**Problem to solve**
Within the listing below, determine how many lines hold the word "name". Give the number with no commentary.

**The data**
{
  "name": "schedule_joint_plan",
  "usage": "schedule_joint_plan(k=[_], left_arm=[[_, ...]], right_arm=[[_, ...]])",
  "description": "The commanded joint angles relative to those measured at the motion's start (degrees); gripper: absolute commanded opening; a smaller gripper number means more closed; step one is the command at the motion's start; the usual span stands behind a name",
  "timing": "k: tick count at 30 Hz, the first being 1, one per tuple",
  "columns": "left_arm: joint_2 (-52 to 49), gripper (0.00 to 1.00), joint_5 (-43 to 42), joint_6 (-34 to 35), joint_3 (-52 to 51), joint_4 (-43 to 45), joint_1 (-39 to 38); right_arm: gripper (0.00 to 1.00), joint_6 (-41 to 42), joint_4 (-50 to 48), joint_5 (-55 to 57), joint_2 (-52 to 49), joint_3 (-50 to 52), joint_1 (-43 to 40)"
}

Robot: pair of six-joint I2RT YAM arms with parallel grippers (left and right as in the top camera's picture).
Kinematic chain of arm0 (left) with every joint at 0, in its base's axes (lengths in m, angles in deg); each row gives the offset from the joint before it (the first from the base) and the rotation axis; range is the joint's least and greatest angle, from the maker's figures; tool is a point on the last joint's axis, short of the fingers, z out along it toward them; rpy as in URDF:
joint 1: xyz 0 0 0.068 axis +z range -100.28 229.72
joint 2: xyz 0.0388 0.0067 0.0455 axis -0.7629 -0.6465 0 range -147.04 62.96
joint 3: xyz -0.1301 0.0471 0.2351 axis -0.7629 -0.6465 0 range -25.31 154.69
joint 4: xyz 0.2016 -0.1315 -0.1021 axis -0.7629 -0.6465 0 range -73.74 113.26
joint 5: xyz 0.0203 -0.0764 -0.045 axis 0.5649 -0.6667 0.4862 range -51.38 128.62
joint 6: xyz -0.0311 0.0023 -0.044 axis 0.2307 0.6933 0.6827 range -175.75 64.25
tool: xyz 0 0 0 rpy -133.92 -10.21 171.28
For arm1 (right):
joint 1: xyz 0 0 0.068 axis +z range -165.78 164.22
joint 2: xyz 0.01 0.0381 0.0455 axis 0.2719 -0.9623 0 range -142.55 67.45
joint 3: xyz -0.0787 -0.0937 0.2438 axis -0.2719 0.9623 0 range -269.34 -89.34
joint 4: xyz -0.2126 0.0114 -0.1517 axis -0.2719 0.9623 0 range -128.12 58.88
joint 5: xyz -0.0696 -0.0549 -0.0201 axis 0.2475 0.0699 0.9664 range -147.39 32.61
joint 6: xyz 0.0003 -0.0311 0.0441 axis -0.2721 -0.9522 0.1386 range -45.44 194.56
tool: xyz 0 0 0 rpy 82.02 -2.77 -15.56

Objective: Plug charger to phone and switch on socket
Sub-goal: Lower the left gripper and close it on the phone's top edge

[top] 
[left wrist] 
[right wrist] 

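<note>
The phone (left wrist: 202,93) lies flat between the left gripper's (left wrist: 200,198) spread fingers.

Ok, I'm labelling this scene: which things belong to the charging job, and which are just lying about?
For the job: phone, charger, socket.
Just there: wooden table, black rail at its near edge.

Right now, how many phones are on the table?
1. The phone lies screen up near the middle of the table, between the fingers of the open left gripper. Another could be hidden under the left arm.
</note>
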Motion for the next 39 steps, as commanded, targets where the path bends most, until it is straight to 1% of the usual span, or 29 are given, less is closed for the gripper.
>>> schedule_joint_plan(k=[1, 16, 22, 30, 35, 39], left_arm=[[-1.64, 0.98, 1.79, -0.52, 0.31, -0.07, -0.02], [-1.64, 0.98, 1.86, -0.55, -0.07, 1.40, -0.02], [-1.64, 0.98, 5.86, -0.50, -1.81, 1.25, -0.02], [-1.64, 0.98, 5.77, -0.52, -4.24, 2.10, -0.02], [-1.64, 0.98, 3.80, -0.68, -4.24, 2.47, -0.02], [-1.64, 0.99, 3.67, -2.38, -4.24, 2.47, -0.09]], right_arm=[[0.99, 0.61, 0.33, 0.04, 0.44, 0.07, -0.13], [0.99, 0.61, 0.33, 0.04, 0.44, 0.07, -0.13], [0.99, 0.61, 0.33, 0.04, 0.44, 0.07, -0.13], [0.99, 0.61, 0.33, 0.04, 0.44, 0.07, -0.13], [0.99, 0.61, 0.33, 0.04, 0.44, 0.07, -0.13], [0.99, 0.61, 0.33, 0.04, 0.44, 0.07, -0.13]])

**Exercise solution**
2